Alternatively, use our A–Z index

Chance of dying early 20% higher in north than south of England

16 Feb 2011

The chances of dying early (under 75) since 1965 are a fifth higher in the north of England than the south, finds a study published on bmj.com today (Wednesday).

An accompanying editorial says the north-south health divide is now at its widest for 40 years and warns that “the north is being decimated at the rate of a major city every decade.”

The north-south health divide in England is well documented and has posed a public health challenge - as well as a political and economic challenge - to successive governments. From 2003 to 2010, the UK government had performance targets for reducing geographical inequalities in health, but there has been little research of time trends in this divide. So, researchers at The University of Manchester and Manchester City Council set out to compare death rates between the north and south of England over four decades.

They analysed deaths and population data for all residents each year from 1965 to 2008 from the five northernmost and four southernmost English regions. Their results show that overall death rates have been 14% higher in the north over the four decades. This inequality was larger for men (15%) than for women (13%). The north experienced a fifth more premature (under age 75) deaths than the south, and this figure changed little between 1965 and 2008.

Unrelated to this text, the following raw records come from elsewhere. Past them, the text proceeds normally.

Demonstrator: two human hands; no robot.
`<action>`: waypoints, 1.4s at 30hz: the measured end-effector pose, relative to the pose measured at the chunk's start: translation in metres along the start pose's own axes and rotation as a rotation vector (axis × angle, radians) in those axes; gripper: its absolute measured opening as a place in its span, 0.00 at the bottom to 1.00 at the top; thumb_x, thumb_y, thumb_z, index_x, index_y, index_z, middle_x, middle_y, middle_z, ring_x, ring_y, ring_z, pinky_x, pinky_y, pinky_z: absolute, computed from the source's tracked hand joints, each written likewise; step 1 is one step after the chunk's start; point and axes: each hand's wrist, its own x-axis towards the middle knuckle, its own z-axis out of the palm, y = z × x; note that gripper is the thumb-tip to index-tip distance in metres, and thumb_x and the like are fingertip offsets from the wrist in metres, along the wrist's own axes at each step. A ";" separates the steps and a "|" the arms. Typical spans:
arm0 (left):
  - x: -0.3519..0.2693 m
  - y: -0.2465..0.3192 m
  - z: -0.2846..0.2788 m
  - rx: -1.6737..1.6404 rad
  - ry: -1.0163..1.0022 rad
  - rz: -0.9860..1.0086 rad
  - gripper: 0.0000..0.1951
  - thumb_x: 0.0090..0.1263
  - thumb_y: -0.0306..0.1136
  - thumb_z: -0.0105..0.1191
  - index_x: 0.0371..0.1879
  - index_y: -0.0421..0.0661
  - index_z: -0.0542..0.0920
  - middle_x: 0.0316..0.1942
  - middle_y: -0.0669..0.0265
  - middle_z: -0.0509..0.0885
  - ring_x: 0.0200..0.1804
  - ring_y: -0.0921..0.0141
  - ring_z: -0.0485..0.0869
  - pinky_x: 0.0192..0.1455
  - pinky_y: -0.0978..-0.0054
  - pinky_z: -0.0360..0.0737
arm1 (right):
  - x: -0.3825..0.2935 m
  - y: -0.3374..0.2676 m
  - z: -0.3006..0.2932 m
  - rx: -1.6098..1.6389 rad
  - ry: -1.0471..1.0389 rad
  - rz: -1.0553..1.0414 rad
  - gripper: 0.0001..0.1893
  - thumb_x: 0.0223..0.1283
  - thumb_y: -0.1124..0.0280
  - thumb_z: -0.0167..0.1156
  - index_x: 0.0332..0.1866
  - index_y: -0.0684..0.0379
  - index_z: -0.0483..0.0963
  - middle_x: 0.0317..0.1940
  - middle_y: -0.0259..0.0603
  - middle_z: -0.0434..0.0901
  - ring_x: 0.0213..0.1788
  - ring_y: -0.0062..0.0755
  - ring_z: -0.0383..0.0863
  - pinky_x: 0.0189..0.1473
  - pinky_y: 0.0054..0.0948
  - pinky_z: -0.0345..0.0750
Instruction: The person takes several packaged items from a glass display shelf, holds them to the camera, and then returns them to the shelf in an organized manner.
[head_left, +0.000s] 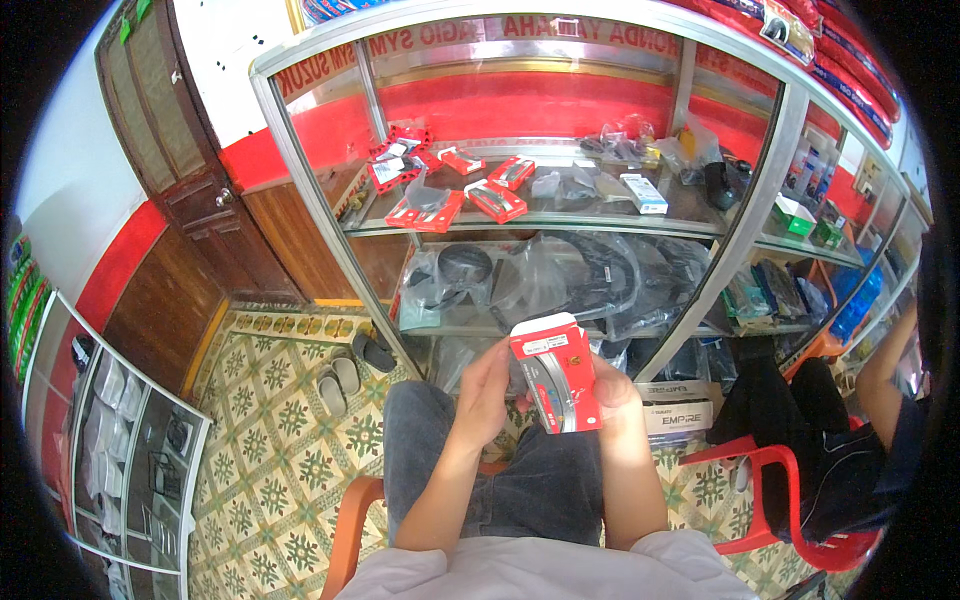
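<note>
Above my lap I hold a small red and white cardboard box between both hands. Its printed face is turned up towards me, and a white flap stands out at its far end. My left hand grips the left edge, with something grey partly showing between hand and box. Along the right edge, the fingers of my right hand are partly hidden behind the carton. Beyond it stands a glass display case with an aluminium frame. Similar red boxes lie on its upper shelf.
Plastic-wrapped black parts fill the lower shelf. Cartons rest on the floor by the case. At right, another person sits on a red plastic chair. Slippers lie on the tiled floor; another glass cabinet stands left.
</note>
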 end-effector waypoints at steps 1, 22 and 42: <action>0.000 -0.002 0.001 0.001 0.000 -0.001 0.24 0.89 0.41 0.37 0.70 0.36 0.73 0.36 0.67 0.85 0.30 0.78 0.80 0.29 0.79 0.75 | 0.000 0.000 0.002 0.001 0.000 0.000 0.62 0.38 0.48 0.85 0.77 0.69 0.59 0.65 0.55 0.78 0.59 0.52 0.85 0.62 0.49 0.83; 0.002 -0.021 -0.002 -0.372 0.005 -0.020 0.29 0.84 0.51 0.46 0.76 0.44 0.66 0.67 0.64 0.78 0.71 0.65 0.75 0.74 0.57 0.70 | -0.010 -0.014 -0.009 -0.232 0.049 -0.051 0.61 0.38 0.61 0.88 0.79 0.65 0.57 0.66 0.43 0.79 0.65 0.35 0.81 0.68 0.40 0.76; -0.013 0.073 -0.003 0.737 -0.181 0.292 0.28 0.71 0.19 0.53 0.72 0.39 0.71 0.61 0.49 0.75 0.62 0.52 0.77 0.69 0.66 0.70 | -0.005 -0.015 0.066 -1.827 0.396 -0.054 0.34 0.49 0.70 0.77 0.65 0.53 0.73 0.54 0.49 0.79 0.53 0.57 0.83 0.50 0.45 0.82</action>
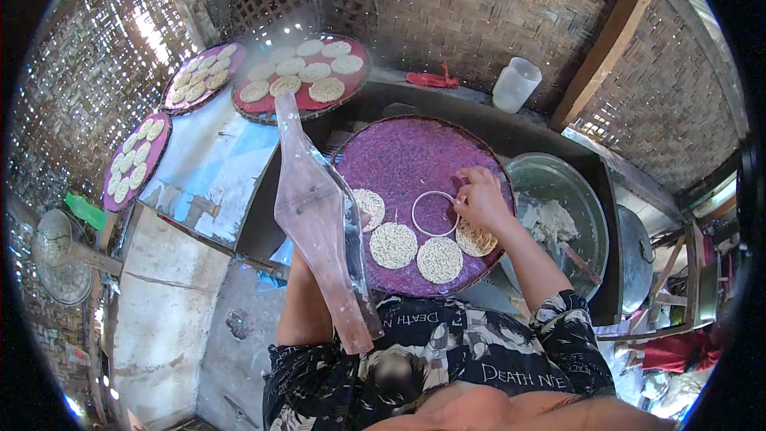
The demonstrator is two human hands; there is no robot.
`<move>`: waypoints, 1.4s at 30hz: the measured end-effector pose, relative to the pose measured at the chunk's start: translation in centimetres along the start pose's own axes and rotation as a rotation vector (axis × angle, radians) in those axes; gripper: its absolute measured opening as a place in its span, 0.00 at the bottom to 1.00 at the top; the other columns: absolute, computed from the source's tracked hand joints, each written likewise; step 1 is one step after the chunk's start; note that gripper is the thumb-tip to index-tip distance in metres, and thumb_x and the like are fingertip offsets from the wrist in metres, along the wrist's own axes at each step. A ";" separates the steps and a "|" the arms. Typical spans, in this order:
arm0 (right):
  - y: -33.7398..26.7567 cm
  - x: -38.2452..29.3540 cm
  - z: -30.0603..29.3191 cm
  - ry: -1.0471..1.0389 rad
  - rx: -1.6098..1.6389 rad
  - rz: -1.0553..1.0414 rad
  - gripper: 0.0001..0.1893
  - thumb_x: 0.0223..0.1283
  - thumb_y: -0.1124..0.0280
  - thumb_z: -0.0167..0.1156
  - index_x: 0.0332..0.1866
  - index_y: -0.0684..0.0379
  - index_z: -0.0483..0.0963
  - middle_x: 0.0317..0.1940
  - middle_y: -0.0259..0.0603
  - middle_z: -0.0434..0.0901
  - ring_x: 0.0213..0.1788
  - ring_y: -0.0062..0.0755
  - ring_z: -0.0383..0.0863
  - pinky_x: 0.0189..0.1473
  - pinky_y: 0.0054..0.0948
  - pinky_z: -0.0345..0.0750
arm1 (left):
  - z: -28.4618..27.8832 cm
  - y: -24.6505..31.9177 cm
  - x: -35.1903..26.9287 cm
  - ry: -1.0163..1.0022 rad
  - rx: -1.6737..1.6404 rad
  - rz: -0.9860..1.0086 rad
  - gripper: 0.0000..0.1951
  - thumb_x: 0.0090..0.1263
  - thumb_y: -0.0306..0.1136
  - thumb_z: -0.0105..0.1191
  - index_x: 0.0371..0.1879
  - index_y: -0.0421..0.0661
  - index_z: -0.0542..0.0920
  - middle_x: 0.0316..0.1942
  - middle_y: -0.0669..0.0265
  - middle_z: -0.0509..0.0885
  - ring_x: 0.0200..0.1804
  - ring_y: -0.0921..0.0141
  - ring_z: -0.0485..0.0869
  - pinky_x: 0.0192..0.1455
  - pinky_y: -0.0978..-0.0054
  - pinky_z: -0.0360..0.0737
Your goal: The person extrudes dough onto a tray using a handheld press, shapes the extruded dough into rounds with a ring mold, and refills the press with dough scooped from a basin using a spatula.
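My right hand (482, 200) pinches the right edge of a thin white ring (434, 214) over a round woven tray (413, 152) with a purple surface. Along the tray's near side lie several flat rounds of noodle-like strands, including a front round (440, 260) and one beside it (393, 245). Another round (476, 238) is partly under my right wrist. A long wooden hand press (311, 203), with wide middle and narrow ends, covers most of my left hand (364, 219). Only a bit of its fingers shows by the leftmost round (370, 209), so its grip is hidden.
Right of the tray, a large basin (592, 209) holds white dough (549, 221) and a paddle (581, 263). A lidded metal pot (634, 257) stands beyond. Behind are a white plastic jug (516, 85), red cloth (432, 78) and a steaming red tray (251, 109) of rounds.
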State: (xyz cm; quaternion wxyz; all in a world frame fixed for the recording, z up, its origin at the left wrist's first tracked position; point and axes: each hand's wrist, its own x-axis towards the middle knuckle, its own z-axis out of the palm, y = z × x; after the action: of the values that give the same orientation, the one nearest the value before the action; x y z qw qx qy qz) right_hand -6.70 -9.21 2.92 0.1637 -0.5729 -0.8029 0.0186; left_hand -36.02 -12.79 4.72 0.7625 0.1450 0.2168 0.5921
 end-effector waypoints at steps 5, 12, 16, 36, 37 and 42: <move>-0.2 -0.5 -0.8 -0.035 -0.042 0.017 0.07 0.42 0.66 0.57 0.21 0.58 0.78 0.48 0.39 0.70 0.56 0.43 0.62 0.56 0.43 0.60 | -3.0 -0.6 2.2 -0.321 0.180 0.099 0.11 0.54 0.27 0.58 0.36 0.46 0.74 0.35 0.66 0.76 0.35 0.72 0.76 0.40 0.70 0.78; -6.9 -3.8 -6.1 -0.230 1.106 0.076 0.27 0.58 0.47 0.43 0.49 0.61 0.70 0.43 0.45 0.74 0.46 0.38 0.73 0.51 0.35 0.68 | 4.5 -3.1 2.8 -0.042 1.403 0.835 0.18 0.49 0.35 0.59 0.39 0.43 0.75 0.39 0.58 0.78 0.44 0.62 0.77 0.55 0.61 0.67; -6.3 -5.0 -6.4 -0.530 1.548 0.435 0.38 0.57 0.36 0.30 0.55 0.63 0.63 0.41 0.45 0.75 0.39 0.32 0.76 0.43 0.30 0.75 | 6.8 -3.1 3.7 -0.309 1.862 1.043 0.25 0.45 0.34 0.59 0.46 0.43 0.73 0.45 0.56 0.76 0.52 0.61 0.73 0.61 0.60 0.61; 2.4 -4.2 -9.1 -0.730 1.145 0.657 0.31 0.60 0.41 0.32 0.46 0.62 0.66 0.28 0.50 0.77 0.24 0.37 0.80 0.25 0.31 0.79 | 6.9 -7.3 14.1 -0.463 -0.290 -0.087 0.26 0.61 0.63 0.37 0.33 0.50 0.75 0.12 0.72 0.66 0.22 0.70 0.70 0.37 0.67 0.69; 2.5 -4.2 -8.8 -0.727 1.144 0.657 0.31 0.60 0.41 0.32 0.46 0.62 0.66 0.28 0.50 0.77 0.24 0.37 0.80 0.25 0.31 0.79 | 6.8 -7.4 14.1 -0.456 -0.286 -0.092 0.26 0.61 0.62 0.37 0.33 0.51 0.75 0.12 0.73 0.66 0.22 0.71 0.70 0.36 0.67 0.70; -0.1 -3.3 -8.1 -0.658 1.035 0.685 0.32 0.59 0.40 0.36 0.43 0.63 0.71 0.25 0.45 0.78 0.23 0.32 0.79 0.23 0.27 0.76 | 5.4 -5.7 14.3 -0.446 -0.293 -0.092 0.27 0.61 0.63 0.35 0.35 0.50 0.74 0.11 0.71 0.66 0.20 0.69 0.70 0.35 0.64 0.71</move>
State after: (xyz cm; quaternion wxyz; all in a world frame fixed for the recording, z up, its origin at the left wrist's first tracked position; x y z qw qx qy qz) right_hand -3.48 -13.59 9.81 0.1489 -0.6065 -0.4731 0.6214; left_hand -25.59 -0.24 4.34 0.8302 0.1499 -0.0385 0.5355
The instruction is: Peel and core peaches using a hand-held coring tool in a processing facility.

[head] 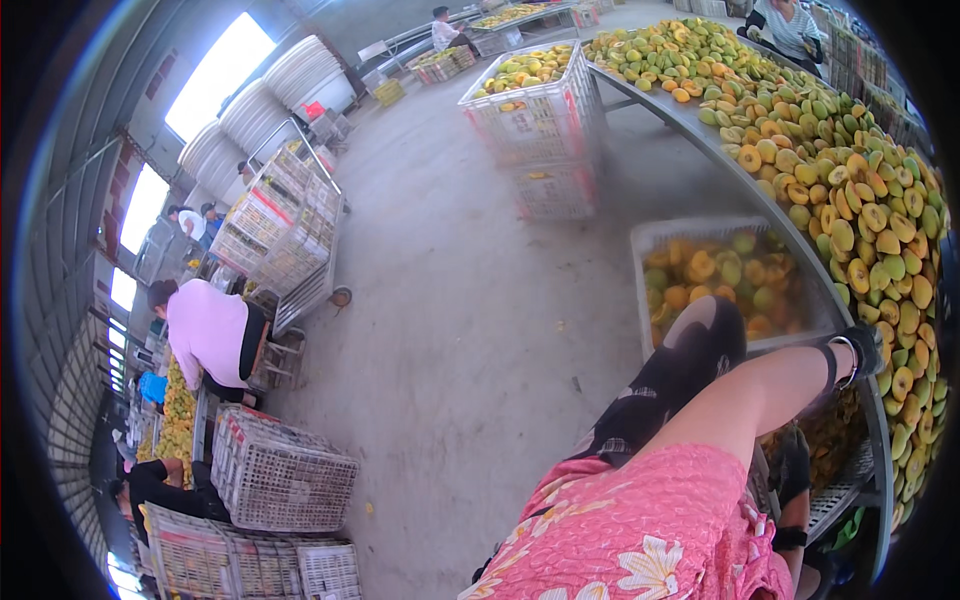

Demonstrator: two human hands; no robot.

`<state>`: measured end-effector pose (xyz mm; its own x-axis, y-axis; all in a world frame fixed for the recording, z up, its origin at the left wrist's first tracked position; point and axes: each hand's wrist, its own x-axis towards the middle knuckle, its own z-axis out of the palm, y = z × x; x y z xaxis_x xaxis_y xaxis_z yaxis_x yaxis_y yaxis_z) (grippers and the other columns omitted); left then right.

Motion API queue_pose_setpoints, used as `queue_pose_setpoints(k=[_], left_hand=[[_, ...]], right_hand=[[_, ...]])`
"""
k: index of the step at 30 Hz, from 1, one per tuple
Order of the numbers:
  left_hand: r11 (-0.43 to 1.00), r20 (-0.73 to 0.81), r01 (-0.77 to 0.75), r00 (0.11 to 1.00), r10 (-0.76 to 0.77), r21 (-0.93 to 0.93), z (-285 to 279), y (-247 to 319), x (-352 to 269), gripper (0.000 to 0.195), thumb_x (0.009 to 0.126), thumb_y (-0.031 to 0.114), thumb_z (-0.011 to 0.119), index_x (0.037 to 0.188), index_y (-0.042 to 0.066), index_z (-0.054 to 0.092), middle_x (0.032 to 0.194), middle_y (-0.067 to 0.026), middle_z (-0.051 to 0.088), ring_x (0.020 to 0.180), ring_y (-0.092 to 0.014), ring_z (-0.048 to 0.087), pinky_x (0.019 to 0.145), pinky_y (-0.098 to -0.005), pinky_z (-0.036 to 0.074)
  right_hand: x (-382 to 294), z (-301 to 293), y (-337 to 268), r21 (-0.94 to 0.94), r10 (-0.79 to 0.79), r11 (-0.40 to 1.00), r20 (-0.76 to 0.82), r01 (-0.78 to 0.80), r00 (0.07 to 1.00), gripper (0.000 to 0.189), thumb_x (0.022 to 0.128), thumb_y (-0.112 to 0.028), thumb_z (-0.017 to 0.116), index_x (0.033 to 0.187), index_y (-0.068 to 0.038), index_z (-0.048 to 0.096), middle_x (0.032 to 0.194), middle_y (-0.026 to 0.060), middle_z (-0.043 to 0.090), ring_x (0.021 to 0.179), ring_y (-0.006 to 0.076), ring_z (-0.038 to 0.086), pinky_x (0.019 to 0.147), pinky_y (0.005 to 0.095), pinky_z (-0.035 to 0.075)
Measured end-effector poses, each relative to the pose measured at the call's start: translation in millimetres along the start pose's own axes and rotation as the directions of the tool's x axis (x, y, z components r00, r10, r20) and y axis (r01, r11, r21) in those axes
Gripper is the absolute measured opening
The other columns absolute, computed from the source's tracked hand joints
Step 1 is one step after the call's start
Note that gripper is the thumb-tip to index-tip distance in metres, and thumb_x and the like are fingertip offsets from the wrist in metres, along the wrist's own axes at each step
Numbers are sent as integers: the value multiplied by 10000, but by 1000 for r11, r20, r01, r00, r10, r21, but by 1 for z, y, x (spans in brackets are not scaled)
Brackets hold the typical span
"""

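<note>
My left hand (868, 349), in a dark glove with a bangle at the wrist, is at the metal rim (806, 251) of a long sorting table. Beside it are many halved yellow-green fruits (855, 217), some showing pit hollows; its fingers are unclear. My right hand (791, 465), also in a dark glove, is lower down beside the table frame, next to a crate (844, 491) below the table edge. What it holds is hidden. A pale plastic crate (641, 262) of fruit stands beyond my knee, blurred.
Stacked crates (525, 127) with fruit stand by the table's far end. A loaded metal trolley (300, 292) and stacked crates (285, 472) stand at left, with people working at another fruit table (201, 420). Another person (784, 34) sits across the table. Concrete floor (442, 337) lies between.
</note>
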<state>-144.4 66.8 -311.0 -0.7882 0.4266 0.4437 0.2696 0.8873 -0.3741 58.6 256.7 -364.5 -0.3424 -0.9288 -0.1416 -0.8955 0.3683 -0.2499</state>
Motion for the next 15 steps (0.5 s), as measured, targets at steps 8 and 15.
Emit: queue_pose_setpoints(k=[8, 15], left_hand=[[556, 298, 533, 837, -460, -638, -110, 59, -60, 162, 839, 243, 495, 851, 126, 606, 751, -36, 572, 787, -195, 560, 722, -388, 441], [404, 123, 589, 657, -744, -700, -159, -94, -194, 226, 871, 219, 554, 1020, 75, 644, 892, -120, 663, 801, -229, 638, 701, -362, 515]], right_hand=[[-46, 22, 21, 356, 353, 879, -37, -318, 935, 190, 954, -231, 442, 1006, -105, 574, 790, 40, 565, 687, 188, 554, 631, 305, 488], [20, -153, -66, 618, 409, 765, -252, -179, 877, 353, 906, -333, 560, 1056, -14, 560, 928, 215, 635, 836, 332, 628, 734, 403, 471]])
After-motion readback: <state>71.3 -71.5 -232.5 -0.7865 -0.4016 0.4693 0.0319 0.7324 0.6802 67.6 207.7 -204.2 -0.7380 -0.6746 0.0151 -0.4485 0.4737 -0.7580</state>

This north-south divide decreased significantly but temporarily for both sexes from the early 80s to the late 90s, followed by a steep rise from 2000 to 2008, despite government initiatives to reduce health inequalities over this period. Time trends also varied with age – most striking among the 20 to 34 age group, which saw a sharp rise (22%) in northern excess deaths from 1996 to 2008.

The large north-south divide has persisted despite the fact that overall mortality in England has greatly reduced since 1965 - by about 50% for men and about 40% for women with north and south both experiencing similar reductions.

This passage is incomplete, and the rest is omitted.